When the line containing "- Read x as" appears in the entries below, begin printing there and stop after the line containing "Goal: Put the"; print each of those lines exactly and no other line.

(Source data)
________________

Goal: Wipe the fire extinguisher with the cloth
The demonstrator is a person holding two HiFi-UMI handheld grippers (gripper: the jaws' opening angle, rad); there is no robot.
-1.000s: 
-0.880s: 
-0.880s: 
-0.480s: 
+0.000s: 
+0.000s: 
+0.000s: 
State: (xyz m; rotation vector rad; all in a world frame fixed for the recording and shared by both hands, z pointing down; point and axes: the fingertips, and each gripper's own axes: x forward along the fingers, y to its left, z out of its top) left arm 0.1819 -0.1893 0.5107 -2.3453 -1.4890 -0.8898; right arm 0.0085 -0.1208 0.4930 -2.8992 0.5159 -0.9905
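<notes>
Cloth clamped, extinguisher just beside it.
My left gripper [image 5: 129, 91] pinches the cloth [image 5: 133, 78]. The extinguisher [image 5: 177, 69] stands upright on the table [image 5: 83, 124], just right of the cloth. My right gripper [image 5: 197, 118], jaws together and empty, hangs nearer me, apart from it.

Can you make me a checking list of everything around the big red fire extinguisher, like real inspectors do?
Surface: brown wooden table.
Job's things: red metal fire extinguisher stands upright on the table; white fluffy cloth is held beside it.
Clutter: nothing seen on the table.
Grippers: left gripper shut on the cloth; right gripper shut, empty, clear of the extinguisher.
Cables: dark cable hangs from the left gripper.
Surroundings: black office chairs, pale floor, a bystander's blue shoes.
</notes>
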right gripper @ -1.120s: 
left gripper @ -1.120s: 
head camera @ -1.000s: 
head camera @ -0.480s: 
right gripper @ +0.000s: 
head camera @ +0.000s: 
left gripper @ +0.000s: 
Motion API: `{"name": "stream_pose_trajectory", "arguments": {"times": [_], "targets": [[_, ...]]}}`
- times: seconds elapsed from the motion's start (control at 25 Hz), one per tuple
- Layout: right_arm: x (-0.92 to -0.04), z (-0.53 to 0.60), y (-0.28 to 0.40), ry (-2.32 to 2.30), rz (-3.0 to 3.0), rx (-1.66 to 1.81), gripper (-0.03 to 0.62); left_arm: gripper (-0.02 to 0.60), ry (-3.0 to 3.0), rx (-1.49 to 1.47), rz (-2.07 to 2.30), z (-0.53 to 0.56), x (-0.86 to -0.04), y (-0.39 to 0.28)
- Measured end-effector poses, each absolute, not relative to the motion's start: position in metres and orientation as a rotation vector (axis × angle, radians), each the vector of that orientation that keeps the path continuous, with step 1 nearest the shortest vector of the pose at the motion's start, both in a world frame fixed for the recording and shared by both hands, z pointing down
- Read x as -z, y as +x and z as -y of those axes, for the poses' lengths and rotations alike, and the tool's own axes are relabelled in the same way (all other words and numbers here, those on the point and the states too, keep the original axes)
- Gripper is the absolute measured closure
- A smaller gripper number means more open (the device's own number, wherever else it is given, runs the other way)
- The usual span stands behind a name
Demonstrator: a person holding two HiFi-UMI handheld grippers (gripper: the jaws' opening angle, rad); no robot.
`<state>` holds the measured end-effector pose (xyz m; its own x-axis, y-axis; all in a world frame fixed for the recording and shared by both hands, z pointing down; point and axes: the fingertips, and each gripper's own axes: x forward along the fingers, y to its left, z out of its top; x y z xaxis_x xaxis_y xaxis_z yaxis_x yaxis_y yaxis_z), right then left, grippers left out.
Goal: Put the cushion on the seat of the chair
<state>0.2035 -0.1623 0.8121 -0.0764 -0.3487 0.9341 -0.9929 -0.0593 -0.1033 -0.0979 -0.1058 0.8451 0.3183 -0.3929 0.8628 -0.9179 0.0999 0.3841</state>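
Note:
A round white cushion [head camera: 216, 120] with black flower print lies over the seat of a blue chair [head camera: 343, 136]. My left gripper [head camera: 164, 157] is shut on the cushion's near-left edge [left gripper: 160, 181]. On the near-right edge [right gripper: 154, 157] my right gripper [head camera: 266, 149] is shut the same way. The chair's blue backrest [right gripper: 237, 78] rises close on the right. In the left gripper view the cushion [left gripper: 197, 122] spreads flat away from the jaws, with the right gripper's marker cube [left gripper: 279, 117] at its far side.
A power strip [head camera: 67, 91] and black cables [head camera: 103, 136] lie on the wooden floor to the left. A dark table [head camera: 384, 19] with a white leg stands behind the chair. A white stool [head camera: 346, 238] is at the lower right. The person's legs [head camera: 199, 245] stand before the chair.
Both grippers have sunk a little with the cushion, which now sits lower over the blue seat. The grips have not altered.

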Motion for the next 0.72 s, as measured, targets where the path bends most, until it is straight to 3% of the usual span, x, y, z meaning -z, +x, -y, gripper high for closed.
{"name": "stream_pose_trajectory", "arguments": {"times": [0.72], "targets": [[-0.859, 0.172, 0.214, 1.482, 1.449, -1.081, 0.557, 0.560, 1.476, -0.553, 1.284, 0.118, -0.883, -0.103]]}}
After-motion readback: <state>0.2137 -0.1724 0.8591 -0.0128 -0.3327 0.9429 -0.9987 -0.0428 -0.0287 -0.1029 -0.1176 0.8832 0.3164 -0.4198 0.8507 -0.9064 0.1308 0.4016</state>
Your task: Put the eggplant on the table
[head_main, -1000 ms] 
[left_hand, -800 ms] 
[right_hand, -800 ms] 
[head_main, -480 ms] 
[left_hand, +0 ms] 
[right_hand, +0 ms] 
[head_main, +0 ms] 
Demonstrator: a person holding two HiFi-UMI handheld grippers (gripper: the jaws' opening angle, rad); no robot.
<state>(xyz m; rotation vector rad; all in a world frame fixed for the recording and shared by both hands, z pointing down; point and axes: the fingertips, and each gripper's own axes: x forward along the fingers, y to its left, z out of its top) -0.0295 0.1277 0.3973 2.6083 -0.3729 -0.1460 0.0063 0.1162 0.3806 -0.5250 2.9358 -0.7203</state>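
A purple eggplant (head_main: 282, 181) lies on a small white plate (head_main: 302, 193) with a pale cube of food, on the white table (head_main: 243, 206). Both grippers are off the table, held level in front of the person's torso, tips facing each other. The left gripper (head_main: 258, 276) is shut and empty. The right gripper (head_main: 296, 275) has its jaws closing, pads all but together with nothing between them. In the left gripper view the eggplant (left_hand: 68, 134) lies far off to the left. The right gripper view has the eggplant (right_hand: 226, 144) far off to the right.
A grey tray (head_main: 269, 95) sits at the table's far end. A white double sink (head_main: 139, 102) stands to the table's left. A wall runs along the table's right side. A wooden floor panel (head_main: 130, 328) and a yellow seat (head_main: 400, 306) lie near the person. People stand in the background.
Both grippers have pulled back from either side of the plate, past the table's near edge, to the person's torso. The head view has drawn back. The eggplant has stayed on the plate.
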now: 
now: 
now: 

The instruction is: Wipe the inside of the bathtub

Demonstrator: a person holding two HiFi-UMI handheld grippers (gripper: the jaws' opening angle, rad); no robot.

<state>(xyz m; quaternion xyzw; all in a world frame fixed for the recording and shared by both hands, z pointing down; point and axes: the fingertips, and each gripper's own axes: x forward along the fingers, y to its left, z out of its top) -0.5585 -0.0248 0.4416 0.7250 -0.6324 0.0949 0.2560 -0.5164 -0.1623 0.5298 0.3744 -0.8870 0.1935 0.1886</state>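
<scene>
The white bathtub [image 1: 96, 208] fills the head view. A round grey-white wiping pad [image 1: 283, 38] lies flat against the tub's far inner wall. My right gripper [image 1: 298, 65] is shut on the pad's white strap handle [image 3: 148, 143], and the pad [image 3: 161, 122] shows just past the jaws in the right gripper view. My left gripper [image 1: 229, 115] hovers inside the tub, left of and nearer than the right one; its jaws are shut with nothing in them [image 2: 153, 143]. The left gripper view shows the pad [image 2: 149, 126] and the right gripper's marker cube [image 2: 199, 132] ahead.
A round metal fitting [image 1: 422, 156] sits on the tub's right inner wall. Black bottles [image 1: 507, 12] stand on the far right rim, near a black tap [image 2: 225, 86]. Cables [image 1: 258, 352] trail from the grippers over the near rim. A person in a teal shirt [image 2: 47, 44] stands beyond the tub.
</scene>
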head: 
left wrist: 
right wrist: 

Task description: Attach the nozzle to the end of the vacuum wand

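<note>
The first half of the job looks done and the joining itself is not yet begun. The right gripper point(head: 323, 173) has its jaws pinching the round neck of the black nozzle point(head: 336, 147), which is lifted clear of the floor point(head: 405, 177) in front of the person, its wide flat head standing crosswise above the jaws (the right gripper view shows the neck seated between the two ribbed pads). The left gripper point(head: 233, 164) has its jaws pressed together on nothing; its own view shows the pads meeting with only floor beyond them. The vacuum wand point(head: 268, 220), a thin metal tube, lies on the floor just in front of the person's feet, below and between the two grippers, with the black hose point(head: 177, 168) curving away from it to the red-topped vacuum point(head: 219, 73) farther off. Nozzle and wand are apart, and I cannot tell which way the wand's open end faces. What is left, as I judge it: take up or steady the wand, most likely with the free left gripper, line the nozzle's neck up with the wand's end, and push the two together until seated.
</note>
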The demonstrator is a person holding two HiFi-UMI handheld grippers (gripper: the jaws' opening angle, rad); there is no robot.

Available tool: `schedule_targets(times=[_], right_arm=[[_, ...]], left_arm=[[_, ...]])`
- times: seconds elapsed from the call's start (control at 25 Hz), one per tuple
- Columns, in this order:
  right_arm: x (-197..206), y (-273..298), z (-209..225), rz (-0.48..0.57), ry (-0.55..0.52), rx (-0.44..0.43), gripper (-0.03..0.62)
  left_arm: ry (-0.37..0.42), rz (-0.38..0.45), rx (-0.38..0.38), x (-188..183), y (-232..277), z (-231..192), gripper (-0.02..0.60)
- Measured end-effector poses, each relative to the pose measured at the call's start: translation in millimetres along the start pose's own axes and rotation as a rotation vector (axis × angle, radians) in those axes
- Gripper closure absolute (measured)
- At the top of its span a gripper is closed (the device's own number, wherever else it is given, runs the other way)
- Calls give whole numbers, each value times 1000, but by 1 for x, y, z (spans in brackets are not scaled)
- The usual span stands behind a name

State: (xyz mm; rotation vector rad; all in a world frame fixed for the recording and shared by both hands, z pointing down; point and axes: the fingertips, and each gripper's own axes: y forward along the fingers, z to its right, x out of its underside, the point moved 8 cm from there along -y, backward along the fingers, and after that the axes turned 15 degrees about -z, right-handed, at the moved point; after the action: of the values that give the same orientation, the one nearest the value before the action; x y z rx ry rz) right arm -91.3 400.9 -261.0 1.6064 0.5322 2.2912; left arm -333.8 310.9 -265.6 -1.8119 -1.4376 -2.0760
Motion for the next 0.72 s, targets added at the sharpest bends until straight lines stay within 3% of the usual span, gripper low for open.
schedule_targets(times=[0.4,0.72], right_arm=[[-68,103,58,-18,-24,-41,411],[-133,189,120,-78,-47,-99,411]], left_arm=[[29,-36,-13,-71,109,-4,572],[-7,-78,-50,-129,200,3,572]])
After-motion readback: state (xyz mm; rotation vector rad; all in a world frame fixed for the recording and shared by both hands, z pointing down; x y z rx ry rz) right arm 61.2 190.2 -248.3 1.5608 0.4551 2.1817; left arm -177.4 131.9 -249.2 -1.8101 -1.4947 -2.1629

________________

## Answer box
- Read x as -z, y as +x and z as -y of those axes, for the poses' lengths and rotations alike, and the tool's own axes are relabelled in the same way (all other words and numbers here, those on the point and the states too, keep the original axes)
- Gripper is the absolute measured closure
- A smaller gripper number means more open (the device's own number, wherever else it is given, runs the other way)
- The usual span stands behind a name
Demonstrator: a person holding two HiFi-UMI handheld grippers (gripper: the jaws' opening angle, rad); no robot.
`<state>` holds the measured end-effector pose (xyz m; its own x-axis, y-axis; all in a world frame fixed for the recording and shared by both hands, z pointing down; point and axes: the fingertips, and each gripper's own axes: x forward along the fingers, y to its left, z out of its top; x y z xaxis_x xaxis_y xaxis_z yaxis_x yaxis_y yaxis_z), right then left, grippers left out.
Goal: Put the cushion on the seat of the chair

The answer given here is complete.